Development and validation of observational and modeling tools for ground-based studies of the upper atmosphere and ionosphere

We report recent progress on ground-based studies of optical emissions from airglow and aurora. We used a state-of-the-art hyperspectral imager to collect airglow and auroral data, which were analyzed using updated optical data analysis and modeling tools.

The observations were made by the High Throughput and Multislit Imaging Spectrograph (HiT&MIS), a moderate resolution (λ/Δλ ~15,000) spectrograph with a field of view of 0.1° × 40°.  The instrument can be customized for a scientific study by choosing selected spectral bands within the visible to near infrared regime. For the studies reported here, it simultaneously recorded prominent airglow and auroral features such as OI (557.7 nm, 630.0 nm, 777.4 nm), N₂⁺ (427.8 nm), OH (784.1 nm, 786.0 nm, 655.3 nm), as well as the Hα (656.3 nm) and Hβ (486.1 nm) emissions.

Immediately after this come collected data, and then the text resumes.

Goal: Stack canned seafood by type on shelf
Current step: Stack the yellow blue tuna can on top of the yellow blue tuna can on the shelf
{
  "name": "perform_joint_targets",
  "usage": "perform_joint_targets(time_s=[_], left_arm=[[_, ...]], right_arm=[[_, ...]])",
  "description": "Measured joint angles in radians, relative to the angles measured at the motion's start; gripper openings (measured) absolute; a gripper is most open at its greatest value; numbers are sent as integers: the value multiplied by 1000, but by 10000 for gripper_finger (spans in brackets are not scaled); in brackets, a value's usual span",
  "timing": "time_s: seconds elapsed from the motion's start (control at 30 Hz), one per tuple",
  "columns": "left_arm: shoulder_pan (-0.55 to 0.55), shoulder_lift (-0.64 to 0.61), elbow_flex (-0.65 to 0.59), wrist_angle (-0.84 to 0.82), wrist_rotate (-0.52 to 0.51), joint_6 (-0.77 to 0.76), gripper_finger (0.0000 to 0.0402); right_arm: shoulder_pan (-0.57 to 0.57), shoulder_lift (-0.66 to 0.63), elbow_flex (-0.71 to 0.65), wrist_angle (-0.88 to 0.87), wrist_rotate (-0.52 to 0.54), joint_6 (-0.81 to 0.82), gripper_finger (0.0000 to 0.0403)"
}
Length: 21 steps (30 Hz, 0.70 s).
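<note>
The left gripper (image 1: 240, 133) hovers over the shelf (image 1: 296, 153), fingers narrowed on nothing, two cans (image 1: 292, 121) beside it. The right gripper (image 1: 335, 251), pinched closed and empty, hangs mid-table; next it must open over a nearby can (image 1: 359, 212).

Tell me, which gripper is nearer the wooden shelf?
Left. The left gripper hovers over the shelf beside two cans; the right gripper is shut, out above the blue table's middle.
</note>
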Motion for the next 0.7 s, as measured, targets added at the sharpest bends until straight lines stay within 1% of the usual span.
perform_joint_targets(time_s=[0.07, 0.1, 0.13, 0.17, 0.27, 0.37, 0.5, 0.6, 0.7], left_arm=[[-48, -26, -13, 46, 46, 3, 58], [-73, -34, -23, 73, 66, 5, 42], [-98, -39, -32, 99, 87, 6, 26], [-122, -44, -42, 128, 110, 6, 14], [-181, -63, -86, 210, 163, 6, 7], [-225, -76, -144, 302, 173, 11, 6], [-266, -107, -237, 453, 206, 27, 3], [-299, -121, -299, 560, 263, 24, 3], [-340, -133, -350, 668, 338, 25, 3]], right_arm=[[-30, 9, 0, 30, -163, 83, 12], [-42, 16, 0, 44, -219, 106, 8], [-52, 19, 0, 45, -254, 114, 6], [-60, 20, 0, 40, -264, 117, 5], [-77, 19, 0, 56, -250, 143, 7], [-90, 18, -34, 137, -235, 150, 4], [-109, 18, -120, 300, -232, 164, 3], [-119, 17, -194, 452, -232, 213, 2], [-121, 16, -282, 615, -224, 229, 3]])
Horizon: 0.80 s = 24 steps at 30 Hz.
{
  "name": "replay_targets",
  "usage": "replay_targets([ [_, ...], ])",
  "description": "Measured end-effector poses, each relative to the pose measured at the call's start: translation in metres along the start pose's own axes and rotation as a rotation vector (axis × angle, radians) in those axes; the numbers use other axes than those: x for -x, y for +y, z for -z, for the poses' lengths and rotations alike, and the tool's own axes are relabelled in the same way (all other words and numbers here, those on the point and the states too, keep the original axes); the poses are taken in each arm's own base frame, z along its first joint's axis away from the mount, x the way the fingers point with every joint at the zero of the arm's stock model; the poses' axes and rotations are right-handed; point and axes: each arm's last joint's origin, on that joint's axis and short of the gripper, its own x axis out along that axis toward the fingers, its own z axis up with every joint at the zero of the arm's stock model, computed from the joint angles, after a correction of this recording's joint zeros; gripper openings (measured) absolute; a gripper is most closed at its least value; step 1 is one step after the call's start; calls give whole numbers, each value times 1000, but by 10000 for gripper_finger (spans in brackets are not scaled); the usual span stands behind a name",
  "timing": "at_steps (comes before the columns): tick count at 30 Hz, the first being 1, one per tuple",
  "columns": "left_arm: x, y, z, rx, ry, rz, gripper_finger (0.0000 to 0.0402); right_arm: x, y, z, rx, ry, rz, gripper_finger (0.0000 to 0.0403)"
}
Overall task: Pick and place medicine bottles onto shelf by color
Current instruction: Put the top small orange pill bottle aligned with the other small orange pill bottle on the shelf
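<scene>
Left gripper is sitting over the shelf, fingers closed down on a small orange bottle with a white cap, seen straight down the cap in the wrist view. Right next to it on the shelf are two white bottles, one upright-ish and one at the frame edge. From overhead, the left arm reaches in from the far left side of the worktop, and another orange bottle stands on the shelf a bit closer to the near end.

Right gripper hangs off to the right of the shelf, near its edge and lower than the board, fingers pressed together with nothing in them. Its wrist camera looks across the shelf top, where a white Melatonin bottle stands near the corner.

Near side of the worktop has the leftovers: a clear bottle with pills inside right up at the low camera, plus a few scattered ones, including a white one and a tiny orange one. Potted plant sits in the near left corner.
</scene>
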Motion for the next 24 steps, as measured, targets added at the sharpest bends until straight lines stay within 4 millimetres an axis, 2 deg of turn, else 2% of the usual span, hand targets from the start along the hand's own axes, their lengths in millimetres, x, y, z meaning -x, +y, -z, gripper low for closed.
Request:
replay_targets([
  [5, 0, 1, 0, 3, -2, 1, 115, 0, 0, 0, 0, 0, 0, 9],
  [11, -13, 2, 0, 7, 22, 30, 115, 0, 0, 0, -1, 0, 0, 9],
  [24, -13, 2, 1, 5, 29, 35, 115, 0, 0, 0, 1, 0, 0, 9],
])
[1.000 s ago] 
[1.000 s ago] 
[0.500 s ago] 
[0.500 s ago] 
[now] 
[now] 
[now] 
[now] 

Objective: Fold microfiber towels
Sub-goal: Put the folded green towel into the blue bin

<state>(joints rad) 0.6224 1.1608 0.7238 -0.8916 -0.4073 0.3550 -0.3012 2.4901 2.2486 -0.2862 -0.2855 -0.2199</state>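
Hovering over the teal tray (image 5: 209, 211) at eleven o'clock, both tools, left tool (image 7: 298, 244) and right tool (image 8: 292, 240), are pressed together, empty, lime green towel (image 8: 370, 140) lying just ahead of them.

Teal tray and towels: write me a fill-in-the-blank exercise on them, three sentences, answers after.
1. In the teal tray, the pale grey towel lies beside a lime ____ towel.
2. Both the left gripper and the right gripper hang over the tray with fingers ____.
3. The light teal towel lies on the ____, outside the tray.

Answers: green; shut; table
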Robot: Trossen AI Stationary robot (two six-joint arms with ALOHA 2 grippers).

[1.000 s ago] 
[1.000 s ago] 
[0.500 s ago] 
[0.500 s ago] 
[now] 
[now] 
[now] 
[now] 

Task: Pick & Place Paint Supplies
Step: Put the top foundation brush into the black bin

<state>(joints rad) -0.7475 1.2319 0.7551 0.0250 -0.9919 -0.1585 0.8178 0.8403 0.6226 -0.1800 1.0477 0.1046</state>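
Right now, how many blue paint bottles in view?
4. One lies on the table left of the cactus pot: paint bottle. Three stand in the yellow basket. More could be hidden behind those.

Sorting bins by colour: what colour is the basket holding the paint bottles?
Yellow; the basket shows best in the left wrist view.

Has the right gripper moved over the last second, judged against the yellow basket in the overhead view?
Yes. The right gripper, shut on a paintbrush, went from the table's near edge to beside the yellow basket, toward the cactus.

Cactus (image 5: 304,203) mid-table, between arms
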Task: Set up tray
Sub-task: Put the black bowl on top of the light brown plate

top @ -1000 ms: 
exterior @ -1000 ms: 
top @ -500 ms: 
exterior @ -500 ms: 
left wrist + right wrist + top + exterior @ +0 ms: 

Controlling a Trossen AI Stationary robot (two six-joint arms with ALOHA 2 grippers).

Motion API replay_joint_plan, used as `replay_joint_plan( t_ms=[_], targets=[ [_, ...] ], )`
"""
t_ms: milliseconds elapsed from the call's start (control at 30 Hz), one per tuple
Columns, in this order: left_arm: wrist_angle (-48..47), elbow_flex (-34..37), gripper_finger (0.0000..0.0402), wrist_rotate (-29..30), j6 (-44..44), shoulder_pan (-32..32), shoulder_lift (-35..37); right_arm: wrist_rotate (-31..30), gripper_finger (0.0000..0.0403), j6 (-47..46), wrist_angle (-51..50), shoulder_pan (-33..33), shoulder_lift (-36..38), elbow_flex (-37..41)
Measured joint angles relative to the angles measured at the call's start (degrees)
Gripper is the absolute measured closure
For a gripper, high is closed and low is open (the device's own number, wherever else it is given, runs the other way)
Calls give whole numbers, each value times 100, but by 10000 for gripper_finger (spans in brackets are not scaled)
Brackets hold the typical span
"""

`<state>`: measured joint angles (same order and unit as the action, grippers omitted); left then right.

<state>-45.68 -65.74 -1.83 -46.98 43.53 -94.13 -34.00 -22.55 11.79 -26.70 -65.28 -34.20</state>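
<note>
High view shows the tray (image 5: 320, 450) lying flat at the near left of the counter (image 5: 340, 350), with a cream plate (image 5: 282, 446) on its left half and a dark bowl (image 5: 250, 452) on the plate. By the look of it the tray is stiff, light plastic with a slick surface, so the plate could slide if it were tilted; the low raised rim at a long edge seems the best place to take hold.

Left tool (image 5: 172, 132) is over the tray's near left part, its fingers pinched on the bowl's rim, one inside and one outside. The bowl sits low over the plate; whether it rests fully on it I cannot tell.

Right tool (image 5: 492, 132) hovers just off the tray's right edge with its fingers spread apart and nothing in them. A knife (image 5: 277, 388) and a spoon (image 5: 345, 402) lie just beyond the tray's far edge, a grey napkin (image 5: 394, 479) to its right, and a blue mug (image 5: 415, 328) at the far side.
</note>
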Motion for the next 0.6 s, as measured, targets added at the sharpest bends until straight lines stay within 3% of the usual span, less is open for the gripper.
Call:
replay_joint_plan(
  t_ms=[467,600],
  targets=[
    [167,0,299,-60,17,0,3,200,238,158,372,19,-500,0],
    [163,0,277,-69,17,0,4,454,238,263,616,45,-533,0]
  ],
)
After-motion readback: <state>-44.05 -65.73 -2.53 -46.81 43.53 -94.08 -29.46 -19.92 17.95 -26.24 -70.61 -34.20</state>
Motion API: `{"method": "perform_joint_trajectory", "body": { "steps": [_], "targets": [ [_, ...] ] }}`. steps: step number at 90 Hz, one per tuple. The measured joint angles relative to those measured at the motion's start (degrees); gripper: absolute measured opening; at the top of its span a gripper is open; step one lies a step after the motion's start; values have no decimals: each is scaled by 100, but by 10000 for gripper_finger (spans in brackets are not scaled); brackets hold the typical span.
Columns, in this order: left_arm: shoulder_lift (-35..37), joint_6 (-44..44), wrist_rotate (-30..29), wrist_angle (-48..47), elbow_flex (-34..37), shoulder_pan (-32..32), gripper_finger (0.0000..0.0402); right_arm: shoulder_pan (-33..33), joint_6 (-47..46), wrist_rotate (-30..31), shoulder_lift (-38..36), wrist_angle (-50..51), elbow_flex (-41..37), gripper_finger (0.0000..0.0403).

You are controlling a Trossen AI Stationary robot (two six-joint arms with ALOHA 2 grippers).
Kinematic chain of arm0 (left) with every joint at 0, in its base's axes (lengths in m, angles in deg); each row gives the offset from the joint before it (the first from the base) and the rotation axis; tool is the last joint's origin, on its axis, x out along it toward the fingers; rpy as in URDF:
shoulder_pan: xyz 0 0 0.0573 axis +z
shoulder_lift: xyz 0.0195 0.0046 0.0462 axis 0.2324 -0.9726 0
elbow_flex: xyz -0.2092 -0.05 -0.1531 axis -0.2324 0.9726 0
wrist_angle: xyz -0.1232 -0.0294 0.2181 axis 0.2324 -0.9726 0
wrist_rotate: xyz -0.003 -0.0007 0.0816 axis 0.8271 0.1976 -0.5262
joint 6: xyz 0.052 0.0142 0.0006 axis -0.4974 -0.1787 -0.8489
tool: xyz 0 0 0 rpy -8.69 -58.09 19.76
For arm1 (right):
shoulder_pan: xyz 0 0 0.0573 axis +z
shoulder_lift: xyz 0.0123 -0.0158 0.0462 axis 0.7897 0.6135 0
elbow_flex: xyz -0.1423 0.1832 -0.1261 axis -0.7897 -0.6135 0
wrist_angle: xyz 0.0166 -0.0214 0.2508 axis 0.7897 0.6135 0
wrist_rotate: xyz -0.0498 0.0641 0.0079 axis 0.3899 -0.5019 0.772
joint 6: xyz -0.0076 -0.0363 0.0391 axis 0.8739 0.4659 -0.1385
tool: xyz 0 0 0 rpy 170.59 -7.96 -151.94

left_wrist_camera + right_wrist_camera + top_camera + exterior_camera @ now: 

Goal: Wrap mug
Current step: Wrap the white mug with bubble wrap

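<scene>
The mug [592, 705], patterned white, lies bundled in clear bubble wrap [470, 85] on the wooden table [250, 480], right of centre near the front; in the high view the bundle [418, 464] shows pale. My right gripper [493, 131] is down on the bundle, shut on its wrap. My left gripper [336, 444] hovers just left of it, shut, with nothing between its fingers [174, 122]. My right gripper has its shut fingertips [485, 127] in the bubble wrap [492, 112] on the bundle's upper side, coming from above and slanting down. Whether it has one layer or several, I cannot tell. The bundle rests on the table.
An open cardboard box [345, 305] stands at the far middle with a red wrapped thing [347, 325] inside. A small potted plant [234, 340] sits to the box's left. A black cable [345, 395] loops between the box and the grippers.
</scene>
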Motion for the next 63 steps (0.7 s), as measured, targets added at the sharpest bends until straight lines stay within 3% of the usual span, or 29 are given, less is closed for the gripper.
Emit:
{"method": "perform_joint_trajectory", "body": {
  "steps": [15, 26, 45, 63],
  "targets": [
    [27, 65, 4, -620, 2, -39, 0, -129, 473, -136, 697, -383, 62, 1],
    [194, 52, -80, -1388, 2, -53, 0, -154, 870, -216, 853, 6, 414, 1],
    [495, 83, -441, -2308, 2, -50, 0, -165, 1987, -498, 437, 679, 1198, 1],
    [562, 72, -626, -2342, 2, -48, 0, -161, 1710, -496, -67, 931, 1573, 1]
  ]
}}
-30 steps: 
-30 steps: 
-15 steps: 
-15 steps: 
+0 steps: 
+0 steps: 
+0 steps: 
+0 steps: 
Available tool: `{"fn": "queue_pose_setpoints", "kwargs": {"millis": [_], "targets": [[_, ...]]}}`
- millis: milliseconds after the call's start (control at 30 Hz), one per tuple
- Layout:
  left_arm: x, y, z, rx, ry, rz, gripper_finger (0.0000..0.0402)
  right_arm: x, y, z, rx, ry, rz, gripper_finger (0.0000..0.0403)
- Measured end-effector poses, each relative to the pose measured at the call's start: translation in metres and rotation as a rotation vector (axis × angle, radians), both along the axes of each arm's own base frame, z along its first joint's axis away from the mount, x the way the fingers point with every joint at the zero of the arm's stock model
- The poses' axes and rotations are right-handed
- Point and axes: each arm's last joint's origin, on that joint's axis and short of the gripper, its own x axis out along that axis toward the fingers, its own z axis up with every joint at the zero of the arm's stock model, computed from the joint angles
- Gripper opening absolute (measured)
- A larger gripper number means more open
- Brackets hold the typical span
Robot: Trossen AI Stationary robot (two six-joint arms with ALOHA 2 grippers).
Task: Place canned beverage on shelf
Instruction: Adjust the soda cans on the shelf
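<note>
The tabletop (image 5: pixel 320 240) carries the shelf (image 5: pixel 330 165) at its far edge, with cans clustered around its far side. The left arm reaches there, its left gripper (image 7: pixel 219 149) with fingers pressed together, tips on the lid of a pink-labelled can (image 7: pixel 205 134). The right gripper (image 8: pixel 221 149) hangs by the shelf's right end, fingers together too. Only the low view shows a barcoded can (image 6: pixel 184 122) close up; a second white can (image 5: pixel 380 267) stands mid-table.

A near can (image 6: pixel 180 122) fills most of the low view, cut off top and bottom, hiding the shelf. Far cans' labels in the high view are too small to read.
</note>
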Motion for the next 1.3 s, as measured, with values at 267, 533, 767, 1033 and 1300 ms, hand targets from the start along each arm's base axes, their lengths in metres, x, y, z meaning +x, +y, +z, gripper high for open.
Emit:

For nightglow studies, HiT&MIS collected spectral images between late January to early March in 2022 from Lowell, Massachusetts, USA (42.6° N, 71.3° W). Due to its physical location, zenith observations were not possible, and we developed a 2-D framework for the GLOW model (GLOW-2D). We also updated older versions of the neutral atmosphere, ionosphere, and magnetic field models previously used in GLOW by incorporating NRLMSIS-2.1, IRI-2020 and IGRF-14, respectively. In addition, simultaneous Vertical TEC data provided by the GNSS network and digisonde data from nearby Millstone Hill Observatory were used to derive the GLOW-2D model predictions while comparing against the observed optical measurements.

HiT&MIS was deployed in Kiruna, Sweden (67.8° N, 20.2° E) to support two Oxygen and its Role In Generating and Influencing Nightglow (ORIGIN) sounding rocket missions in January and December 2025, respectively. The characteristic energy and flux of the precipitating electrons in several nighttime auroras were obtained from the measured green and red line intensities constrained by the GLOW-2D model. Currently, we are incorporating other emissions to further refine the model results and preparing a HiT&MIS data processing pipeline to analyze round-the-clock auroral spectroscopic data.